* Information shown *
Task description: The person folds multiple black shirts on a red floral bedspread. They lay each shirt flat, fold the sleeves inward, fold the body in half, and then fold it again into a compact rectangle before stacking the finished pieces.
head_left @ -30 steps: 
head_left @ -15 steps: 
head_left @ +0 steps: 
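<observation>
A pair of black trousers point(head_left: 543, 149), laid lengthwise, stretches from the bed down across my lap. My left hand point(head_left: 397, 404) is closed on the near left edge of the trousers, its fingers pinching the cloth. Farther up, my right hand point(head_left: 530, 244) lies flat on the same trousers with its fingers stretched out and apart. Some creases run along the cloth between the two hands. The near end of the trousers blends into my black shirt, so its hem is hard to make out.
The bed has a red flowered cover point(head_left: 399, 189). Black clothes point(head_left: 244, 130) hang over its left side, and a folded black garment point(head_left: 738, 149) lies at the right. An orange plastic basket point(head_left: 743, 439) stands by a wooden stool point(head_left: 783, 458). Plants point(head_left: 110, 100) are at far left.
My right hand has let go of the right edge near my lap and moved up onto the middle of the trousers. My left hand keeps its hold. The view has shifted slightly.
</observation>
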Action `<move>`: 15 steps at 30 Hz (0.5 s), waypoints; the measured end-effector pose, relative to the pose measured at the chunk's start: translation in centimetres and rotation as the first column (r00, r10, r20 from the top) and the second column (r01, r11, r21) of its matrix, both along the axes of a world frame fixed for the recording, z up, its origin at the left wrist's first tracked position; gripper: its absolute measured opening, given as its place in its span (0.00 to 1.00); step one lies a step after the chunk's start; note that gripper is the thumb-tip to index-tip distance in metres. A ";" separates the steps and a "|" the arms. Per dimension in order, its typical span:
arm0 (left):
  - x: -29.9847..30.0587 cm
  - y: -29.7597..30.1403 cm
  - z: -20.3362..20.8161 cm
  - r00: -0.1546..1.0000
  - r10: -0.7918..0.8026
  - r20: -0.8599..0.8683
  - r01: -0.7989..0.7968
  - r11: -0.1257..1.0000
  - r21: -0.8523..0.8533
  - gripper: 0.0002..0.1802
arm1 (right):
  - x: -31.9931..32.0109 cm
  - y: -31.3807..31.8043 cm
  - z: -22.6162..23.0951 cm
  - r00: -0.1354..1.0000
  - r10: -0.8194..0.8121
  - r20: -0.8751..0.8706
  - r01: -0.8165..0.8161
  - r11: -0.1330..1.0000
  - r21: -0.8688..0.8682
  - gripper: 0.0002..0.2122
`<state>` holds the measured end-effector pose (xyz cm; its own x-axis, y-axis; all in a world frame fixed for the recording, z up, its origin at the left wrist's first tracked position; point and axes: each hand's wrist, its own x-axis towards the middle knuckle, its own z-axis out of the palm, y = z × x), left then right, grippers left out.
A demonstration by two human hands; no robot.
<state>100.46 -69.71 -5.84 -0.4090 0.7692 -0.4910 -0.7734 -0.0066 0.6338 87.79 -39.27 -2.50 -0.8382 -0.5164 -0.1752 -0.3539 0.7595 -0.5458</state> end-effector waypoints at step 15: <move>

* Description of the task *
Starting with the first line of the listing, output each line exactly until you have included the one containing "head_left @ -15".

* Answer space *
Task description: The person folds multiple black shirts on a red floral bedspread. They lay each shirt flat, fold the sleeves inward, fold the body in half, and then fold it again into a compact rectangle before stacking the finished pieces.
head_left @ -30 steps: 
head_left @ -15 steps: 

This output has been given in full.